What is expected:
Retype verbatim the lines of the listing, from the very first through the line with "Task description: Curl".
Segment Start: Source material
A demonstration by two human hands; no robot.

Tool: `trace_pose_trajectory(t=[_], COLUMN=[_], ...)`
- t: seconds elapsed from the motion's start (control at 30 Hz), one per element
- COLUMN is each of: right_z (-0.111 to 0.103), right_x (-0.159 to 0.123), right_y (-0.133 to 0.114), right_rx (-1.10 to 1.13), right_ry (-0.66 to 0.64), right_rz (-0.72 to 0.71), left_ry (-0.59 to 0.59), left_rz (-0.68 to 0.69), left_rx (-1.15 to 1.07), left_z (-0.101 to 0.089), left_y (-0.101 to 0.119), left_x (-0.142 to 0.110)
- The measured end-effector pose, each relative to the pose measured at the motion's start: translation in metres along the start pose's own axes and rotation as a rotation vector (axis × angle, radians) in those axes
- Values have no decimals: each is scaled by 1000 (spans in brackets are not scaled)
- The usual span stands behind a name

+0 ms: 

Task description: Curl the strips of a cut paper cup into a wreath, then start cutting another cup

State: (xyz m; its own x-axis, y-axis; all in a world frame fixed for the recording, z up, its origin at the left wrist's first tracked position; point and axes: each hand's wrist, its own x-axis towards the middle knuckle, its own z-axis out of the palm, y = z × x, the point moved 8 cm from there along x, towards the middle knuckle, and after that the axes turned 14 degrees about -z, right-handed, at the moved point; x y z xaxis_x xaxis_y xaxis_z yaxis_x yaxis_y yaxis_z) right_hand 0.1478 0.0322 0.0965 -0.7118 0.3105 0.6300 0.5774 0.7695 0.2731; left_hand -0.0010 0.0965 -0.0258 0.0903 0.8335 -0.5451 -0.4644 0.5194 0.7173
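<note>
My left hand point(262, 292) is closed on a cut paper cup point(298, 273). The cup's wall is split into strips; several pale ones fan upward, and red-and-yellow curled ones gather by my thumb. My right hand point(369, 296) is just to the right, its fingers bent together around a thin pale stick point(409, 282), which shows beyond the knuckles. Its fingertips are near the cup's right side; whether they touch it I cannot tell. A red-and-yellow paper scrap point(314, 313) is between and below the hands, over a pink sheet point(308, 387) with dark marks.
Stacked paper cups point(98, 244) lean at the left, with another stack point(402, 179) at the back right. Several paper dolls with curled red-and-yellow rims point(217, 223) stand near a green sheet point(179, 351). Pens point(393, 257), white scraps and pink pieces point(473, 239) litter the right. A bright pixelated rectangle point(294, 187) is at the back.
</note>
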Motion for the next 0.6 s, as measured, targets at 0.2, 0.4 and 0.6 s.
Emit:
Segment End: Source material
Result for this task:
A demonstration by two human hands; no robot.

Tool: `trace_pose_trajectory(t=[_], COLUMN=[_], ...)`
- t: seconds elapsed from the motion's start (control at 30 Hz), one per element
- COLUMN is each of: right_z (-0.111 to 0.103), right_x (-0.159 to 0.123), right_y (-0.133 to 0.114), right_rx (-1.10 to 1.13), right_ry (-0.66 to 0.64), right_rz (-0.72 to 0.71), left_ry (-0.59 to 0.59), left_rz (-0.68 to 0.69), left_rx (-1.15 to 1.07), left_z (-0.101 to 0.089), left_y (-0.101 to 0.119), left_x (-0.142 to 0.110)
- The measured end-effector pose, each relative to the pose measured at the motion's start: translation in metres along the start pose's own axes and rotation as a rotation vector (axis × angle, radians) in those axes
- Values have no decimals: each is scaled by 1000 (spans in brackets are not scaled)
- The usual span stands behind a name

+0 ms: 

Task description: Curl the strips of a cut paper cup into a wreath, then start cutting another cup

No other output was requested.